Well I’m pleased you asked! I hope you’re sitting comfortably.

In original RPGs your character was less of a character and more of “piece” you moved about the place. They represented your interests in the game but were not characters as we see them now. They weren’t, in general, extensions of yourself that you could get emotionally attached to. You might feel sad at their loss but only in the same way that you might if your team lost game seven of the Stanley Cup.

For the better, games in the early nineties, like those from White Wolf began directing people’s attention inwards to really focus on a character’s personal arc. This sort of investment in backstory brought a welcome facet to RPGs. However, dealing with one of these characters dying, even mechanically, could not be dealt with in the same way as just re-rolling the fighter that got killed by a giant rat in the first passageway.

A consequence of this was that GMs had to either change their style to accommodate interactions that were less lethal or tell stories that had limited deadly interactions. I mean, I guess they didn’t “have” to but consider this…

In these games a player spends a whole lot of time, hours rather than minutes, rolling up and then fleshing out a character. As a GM you’ve encouraged this, at the very least by offering to run a game which encourages it, but maybe even by entering into email/play by post back-story development and integration. Once this has all been done, it would then take a pretty special kind of player to be okay with a character they’d developed in this way getting killed by a metaphorical giant rat in the metaphorical first passageway.

This isn’t me railing against letting the dice play their part, I’m all for it, but I believe there’s a social contract that should be honoured.

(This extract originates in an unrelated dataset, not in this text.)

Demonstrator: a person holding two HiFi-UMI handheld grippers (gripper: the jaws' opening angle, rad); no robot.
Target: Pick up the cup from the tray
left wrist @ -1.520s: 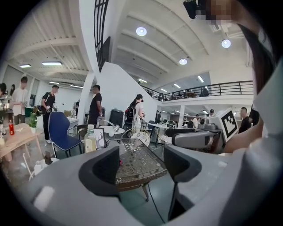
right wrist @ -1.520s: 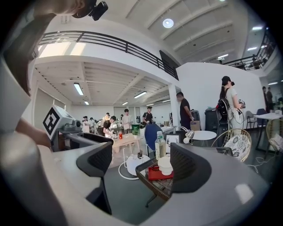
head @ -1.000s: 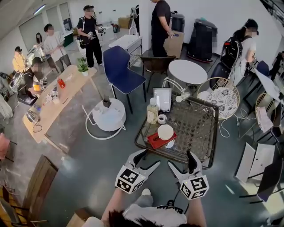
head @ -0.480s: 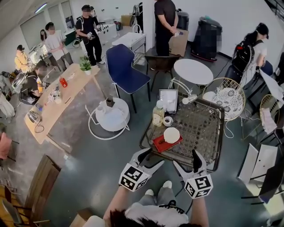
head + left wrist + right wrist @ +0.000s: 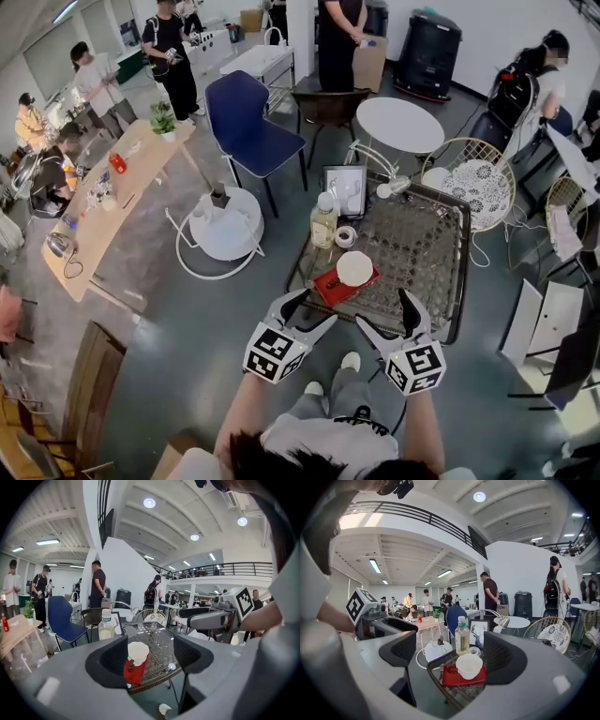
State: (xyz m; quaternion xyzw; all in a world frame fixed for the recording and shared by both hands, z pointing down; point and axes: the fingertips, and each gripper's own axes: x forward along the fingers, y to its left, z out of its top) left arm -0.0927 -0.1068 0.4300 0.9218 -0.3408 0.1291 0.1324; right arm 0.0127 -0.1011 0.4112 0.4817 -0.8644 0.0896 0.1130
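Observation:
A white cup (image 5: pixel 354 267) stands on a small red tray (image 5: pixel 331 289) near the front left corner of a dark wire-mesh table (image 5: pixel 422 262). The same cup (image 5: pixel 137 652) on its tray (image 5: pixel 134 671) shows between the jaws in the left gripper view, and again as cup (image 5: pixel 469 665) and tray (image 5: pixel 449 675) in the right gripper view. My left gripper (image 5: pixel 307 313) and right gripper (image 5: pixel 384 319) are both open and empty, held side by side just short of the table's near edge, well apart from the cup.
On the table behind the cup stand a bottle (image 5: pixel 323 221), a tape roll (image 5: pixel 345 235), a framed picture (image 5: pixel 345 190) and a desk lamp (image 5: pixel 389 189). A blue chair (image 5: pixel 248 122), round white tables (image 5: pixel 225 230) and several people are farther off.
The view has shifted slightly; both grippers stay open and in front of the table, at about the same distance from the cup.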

This brings me to Call of Cthulhu.

Unlike other RPGs, except, perhaps Paranoia, everyone knows that once a Call of Cthulhu game begins, nobody is getting out “alive”. Just playing the game means you’ve accepted that your character is going to die, go mad, or both. That is tremendously liberating. Players willingly embrace the downward spiral in a way they rarely do with games like Vampire.

It’s the way Call of Cthulhu encouraged accepting your character’s mortality, and then doing for the most interesting, entertaining, and fulfilling things, rather than the safest, that makes Call of Cthulhu the most important roleplaying game written.